Exercise goal:
Keep every line in which "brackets" occurs and drop the rest of the data.

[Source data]
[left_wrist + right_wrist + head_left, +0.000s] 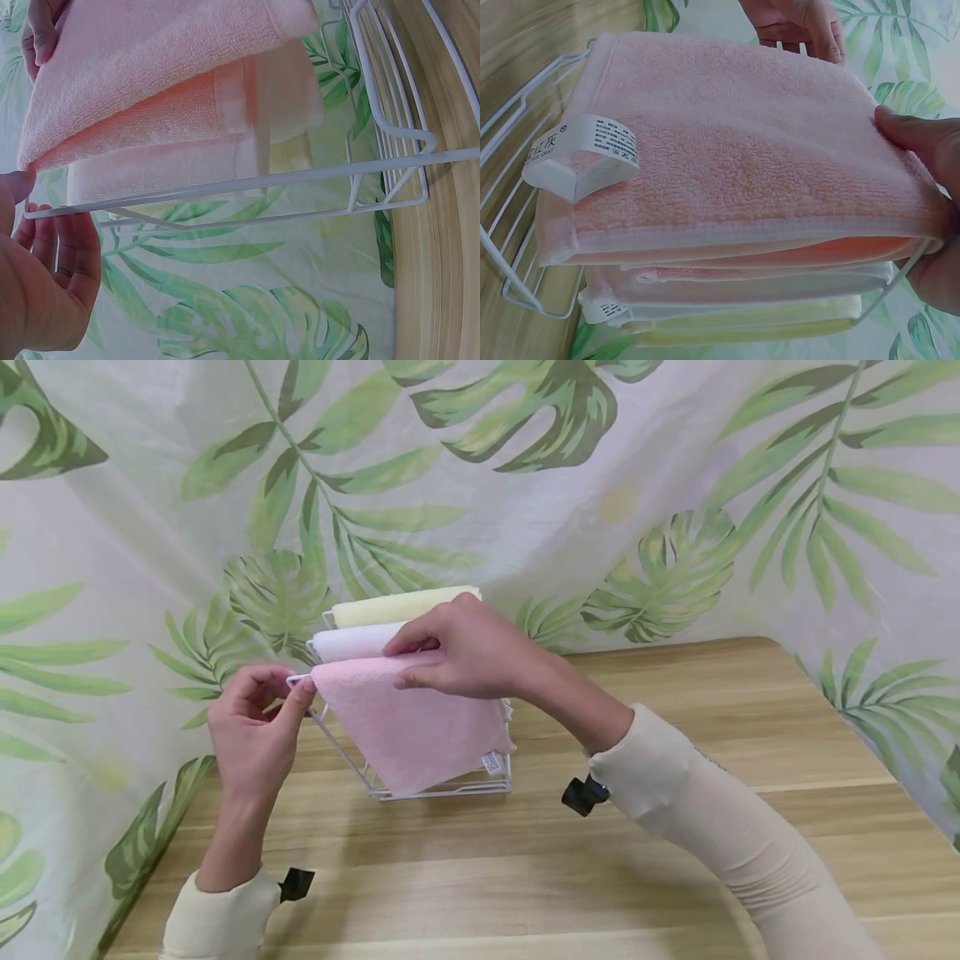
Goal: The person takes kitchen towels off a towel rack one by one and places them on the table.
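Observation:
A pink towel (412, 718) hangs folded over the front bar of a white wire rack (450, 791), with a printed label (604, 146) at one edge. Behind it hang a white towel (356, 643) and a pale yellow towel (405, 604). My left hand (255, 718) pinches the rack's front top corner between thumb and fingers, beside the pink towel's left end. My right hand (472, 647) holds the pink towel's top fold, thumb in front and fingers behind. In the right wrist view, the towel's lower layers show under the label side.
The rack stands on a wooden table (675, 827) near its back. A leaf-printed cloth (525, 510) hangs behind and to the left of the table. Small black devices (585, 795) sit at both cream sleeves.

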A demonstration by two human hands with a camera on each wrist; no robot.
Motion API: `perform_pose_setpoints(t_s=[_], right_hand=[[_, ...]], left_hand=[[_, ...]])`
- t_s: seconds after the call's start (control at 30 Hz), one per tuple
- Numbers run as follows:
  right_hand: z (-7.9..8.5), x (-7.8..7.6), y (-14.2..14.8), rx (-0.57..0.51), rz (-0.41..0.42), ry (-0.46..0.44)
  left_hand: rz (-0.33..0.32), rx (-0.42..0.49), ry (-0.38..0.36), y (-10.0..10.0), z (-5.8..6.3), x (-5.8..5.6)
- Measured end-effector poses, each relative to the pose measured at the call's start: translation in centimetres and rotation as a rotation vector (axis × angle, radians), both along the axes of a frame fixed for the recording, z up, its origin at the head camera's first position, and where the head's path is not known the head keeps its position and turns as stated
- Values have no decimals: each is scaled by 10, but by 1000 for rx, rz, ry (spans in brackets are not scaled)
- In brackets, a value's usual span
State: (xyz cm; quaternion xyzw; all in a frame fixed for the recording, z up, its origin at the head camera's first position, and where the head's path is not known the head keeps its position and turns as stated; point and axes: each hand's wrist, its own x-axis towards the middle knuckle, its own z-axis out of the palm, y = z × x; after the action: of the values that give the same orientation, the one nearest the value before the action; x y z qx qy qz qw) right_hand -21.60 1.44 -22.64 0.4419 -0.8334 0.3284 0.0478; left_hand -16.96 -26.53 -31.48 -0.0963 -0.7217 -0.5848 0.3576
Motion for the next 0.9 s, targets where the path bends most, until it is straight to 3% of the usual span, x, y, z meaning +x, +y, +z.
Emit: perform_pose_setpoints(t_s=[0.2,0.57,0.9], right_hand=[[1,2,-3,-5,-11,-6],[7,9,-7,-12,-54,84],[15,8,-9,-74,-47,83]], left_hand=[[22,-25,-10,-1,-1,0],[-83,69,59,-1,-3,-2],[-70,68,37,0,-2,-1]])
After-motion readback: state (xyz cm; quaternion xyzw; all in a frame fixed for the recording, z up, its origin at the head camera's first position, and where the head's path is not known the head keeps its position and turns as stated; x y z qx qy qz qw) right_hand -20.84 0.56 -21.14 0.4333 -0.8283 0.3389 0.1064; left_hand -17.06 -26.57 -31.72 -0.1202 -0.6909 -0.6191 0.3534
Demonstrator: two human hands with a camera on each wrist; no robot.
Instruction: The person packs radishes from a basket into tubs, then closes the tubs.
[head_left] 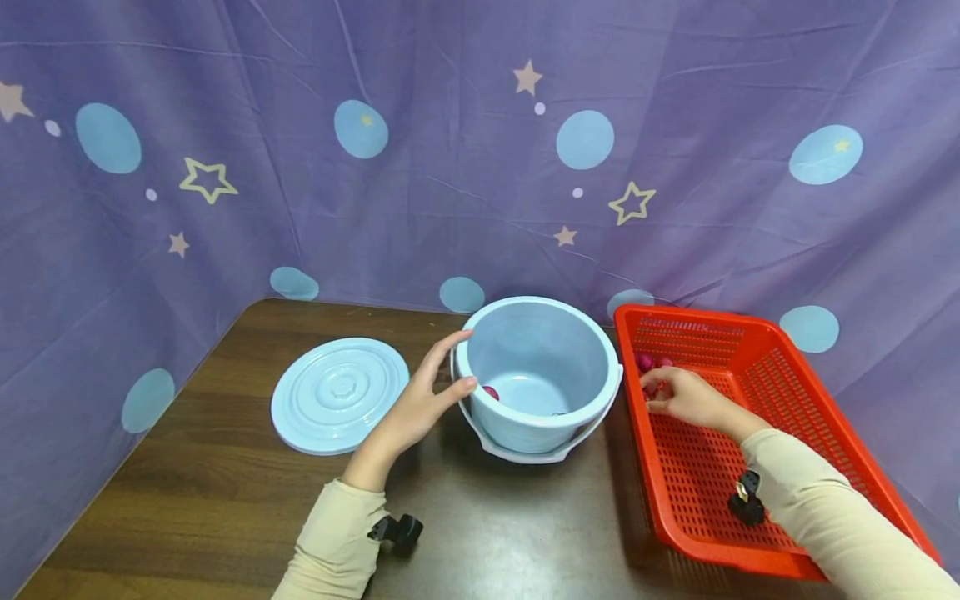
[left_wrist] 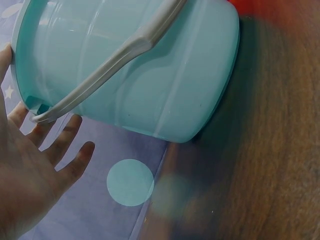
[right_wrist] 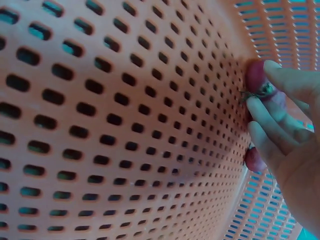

Response to the task:
- Values have no decimals: each is scaled by 10, but by 1000 for rx, rz, ry (spans in brackets are not scaled)
- In brackets, a value's usual span

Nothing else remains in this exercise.